__Goal of the exercise__
Your output is one number, the count of lines in the listing below that hold the word "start".

__Recorded information__
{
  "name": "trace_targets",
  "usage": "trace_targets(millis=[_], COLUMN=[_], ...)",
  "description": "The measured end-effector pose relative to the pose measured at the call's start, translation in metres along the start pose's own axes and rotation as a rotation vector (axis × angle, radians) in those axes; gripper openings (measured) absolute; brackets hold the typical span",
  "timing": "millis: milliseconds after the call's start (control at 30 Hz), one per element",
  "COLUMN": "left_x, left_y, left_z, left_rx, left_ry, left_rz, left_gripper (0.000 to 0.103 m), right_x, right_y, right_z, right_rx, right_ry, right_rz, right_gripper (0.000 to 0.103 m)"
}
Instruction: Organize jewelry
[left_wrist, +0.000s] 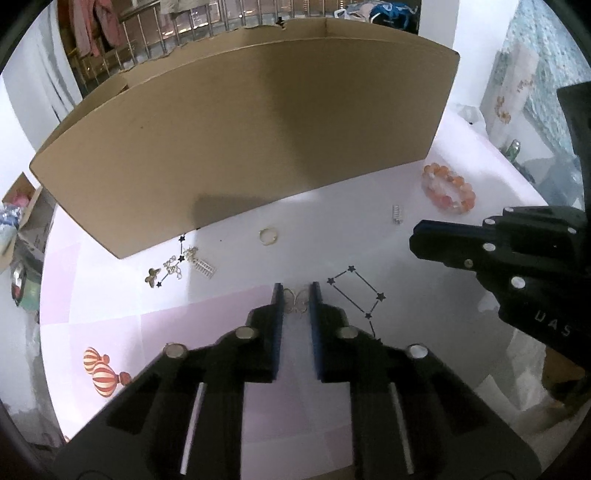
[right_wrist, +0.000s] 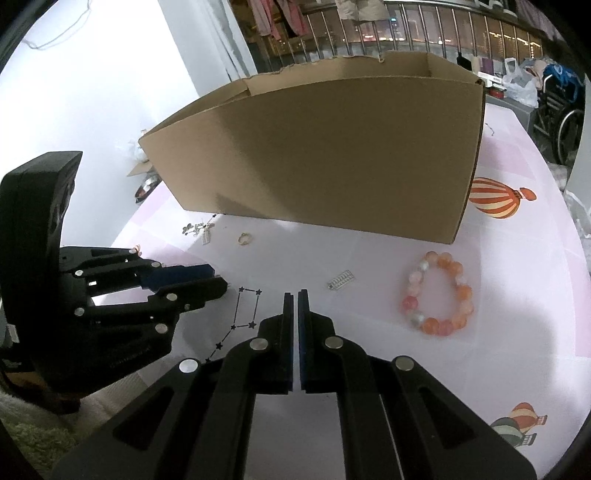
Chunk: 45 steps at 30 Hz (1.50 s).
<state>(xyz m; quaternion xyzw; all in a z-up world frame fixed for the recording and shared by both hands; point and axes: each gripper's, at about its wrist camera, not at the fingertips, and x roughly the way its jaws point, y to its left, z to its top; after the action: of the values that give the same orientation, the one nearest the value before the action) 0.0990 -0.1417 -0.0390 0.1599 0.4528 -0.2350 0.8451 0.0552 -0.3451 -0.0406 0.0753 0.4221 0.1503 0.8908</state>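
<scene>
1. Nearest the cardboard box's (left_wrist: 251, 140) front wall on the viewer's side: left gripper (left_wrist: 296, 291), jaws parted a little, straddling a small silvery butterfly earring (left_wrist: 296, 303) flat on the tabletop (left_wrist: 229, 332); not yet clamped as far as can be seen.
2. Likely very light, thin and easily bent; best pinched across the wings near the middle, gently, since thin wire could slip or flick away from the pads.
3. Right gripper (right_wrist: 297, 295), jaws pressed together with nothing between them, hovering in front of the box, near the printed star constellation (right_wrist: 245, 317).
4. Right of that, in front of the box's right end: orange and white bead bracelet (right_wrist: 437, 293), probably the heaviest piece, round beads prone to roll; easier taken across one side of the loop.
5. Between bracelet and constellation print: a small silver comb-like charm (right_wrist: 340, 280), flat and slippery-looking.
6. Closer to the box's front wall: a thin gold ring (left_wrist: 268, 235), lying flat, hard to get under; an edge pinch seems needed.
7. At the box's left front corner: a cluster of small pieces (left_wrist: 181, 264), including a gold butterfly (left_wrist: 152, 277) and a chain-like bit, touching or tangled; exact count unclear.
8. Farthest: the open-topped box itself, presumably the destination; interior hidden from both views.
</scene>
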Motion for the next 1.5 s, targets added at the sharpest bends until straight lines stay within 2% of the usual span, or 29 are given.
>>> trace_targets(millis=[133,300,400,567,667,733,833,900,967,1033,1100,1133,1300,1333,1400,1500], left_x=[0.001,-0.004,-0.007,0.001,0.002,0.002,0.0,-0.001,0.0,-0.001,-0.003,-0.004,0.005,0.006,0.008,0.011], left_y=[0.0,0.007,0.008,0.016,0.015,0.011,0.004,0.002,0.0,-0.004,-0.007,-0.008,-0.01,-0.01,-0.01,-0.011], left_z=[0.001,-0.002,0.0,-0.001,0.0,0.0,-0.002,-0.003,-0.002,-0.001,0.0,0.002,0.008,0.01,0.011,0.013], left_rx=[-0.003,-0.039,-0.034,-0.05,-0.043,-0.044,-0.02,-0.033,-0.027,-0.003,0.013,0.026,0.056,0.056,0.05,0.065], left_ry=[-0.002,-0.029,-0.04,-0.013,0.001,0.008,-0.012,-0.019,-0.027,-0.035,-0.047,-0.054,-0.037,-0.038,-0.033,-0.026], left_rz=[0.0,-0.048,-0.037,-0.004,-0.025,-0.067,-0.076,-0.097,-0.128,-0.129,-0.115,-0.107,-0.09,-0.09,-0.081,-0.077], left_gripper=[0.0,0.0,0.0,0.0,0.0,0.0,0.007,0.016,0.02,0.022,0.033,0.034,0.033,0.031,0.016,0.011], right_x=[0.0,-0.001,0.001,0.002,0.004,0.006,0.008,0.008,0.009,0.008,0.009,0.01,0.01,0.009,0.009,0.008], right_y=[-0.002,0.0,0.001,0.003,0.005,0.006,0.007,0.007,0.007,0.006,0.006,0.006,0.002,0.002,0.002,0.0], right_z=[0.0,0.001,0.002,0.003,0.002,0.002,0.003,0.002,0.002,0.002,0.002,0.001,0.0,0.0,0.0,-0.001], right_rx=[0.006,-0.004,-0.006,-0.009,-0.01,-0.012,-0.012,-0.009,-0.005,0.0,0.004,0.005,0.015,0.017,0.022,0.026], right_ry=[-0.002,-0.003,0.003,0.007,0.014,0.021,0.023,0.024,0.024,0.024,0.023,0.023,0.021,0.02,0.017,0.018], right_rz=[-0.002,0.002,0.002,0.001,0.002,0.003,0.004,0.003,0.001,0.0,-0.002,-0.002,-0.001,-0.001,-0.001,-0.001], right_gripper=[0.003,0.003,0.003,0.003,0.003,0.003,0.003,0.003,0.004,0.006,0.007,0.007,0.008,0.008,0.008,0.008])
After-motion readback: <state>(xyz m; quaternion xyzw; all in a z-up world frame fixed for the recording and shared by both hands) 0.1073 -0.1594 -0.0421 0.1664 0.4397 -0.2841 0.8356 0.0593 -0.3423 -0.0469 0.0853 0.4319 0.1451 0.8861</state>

__The completed task__
2